MATERIAL PROVIDED >>

__________

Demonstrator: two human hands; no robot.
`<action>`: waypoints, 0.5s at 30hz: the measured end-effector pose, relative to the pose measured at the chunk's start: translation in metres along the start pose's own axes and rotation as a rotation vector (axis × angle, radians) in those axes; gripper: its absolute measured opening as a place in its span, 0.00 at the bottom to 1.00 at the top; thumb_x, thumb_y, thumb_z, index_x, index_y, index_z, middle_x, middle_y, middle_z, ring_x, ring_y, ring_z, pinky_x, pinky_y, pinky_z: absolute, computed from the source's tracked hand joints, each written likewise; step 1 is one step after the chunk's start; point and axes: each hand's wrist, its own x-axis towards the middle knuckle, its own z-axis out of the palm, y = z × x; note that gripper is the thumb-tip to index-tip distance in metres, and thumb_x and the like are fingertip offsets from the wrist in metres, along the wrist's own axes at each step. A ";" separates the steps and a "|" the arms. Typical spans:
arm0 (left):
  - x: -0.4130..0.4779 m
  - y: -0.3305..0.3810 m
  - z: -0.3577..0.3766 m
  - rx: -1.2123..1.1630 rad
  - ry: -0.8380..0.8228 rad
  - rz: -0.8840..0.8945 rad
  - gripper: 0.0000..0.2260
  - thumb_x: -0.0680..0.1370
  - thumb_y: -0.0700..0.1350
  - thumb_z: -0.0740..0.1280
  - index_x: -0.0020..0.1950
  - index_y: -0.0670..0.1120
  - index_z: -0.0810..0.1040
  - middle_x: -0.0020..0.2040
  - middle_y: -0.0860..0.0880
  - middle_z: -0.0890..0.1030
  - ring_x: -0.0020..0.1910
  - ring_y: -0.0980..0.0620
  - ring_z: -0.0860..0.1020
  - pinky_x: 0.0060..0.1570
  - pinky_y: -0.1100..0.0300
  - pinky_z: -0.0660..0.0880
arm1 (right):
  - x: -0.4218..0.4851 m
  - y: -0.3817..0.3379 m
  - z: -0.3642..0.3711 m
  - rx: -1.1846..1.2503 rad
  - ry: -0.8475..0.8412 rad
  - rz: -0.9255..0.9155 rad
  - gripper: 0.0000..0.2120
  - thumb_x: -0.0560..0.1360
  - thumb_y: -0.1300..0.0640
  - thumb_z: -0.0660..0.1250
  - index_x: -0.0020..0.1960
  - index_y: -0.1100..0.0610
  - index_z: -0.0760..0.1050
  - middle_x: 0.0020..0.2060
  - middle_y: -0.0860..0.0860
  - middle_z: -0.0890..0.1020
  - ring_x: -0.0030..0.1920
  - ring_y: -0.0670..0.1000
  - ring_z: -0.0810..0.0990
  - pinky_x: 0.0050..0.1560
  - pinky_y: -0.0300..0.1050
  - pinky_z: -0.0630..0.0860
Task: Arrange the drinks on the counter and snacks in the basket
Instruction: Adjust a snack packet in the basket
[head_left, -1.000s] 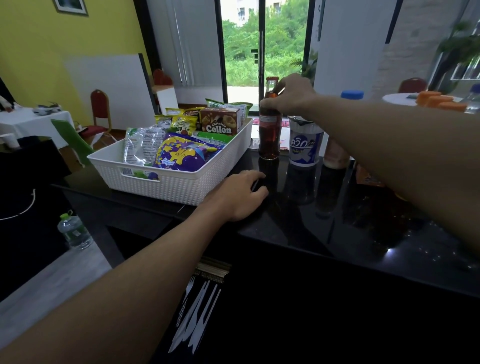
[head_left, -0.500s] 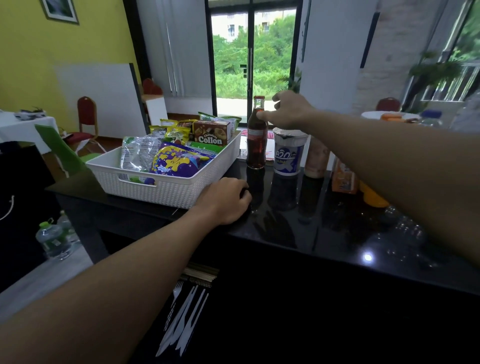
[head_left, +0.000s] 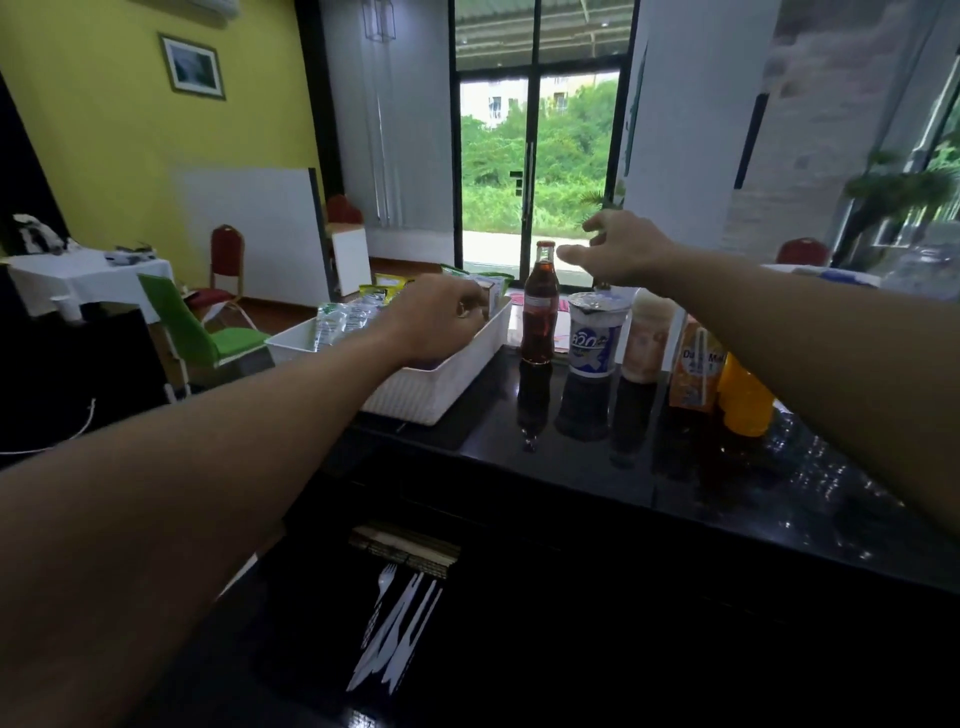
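Lifted off the counter (head_left: 675, 467), the left hand (head_left: 431, 322) now hangs over the basket (head_left: 447, 379), and the right hand (head_left: 621, 254) has let go of the bottle (head_left: 540, 312), its fingers spread and empty just beside the cap. The bottle stands on the counter in a row with the cup (head_left: 595, 332) and other drinks (head_left: 693, 369), next to the basket of snacks (head_left: 337, 322). The drinks look settled, so the next move probably calls for tidying packets in the basket. The left fingers curl downward, but whether they grip anything cannot be told, and the hand hides the snacks beneath it.
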 end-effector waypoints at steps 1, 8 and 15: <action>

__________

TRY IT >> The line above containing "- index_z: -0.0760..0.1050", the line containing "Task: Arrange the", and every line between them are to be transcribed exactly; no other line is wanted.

RESPONSE >>
  - index_z: -0.0760..0.1050
  - middle_x: 0.0020..0.2060
  - middle_y: -0.0860..0.0860
  - middle_z: -0.0890..0.1020
  - ring_x: -0.0030..0.1920
  - ring_y: -0.0670..0.1000
  - ring_z: -0.0810..0.0990
  - pinky_x: 0.0050..0.1560
  - pinky_y: -0.0300..0.1050
  - pinky_z: -0.0630..0.0860
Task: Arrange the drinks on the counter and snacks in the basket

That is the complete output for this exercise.